> Task directions
Excluding pictures, transcribe precisely the lines from the one containing "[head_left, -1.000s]" to the final line of the listing below, inclusive, and nothing more.

> Dataset content
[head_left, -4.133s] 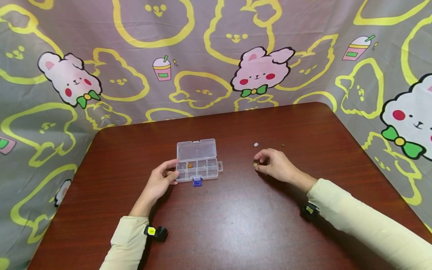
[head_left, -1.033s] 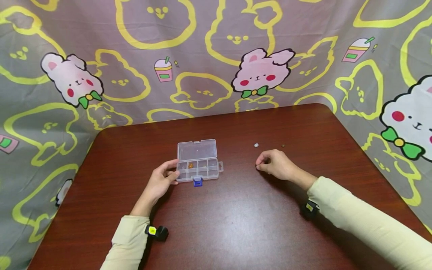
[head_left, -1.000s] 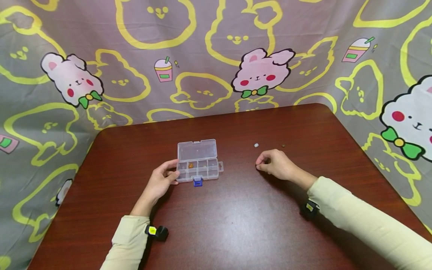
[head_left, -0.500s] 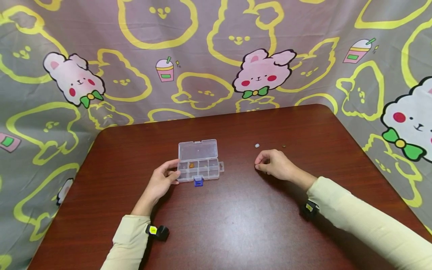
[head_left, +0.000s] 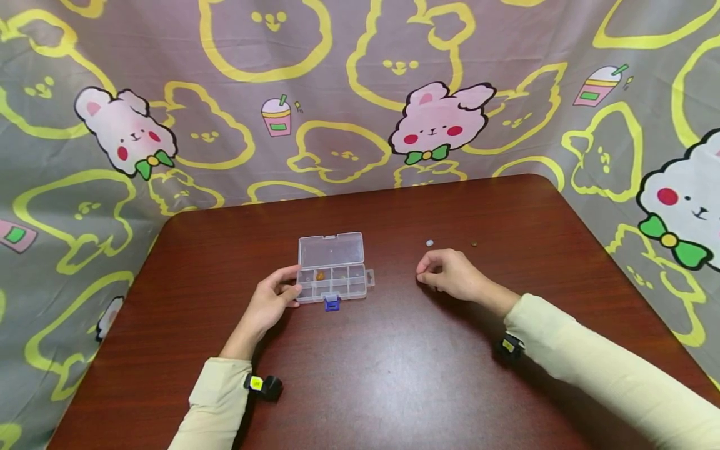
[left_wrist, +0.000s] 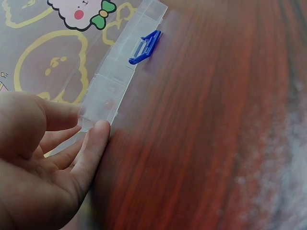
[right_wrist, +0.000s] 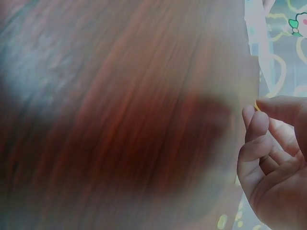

> Problem solution
[head_left, -1.000s] 
[head_left, -0.500s] 
[head_left, +0.000s] 
[left_wrist, +0.000s] 
[right_wrist, +0.000s] 

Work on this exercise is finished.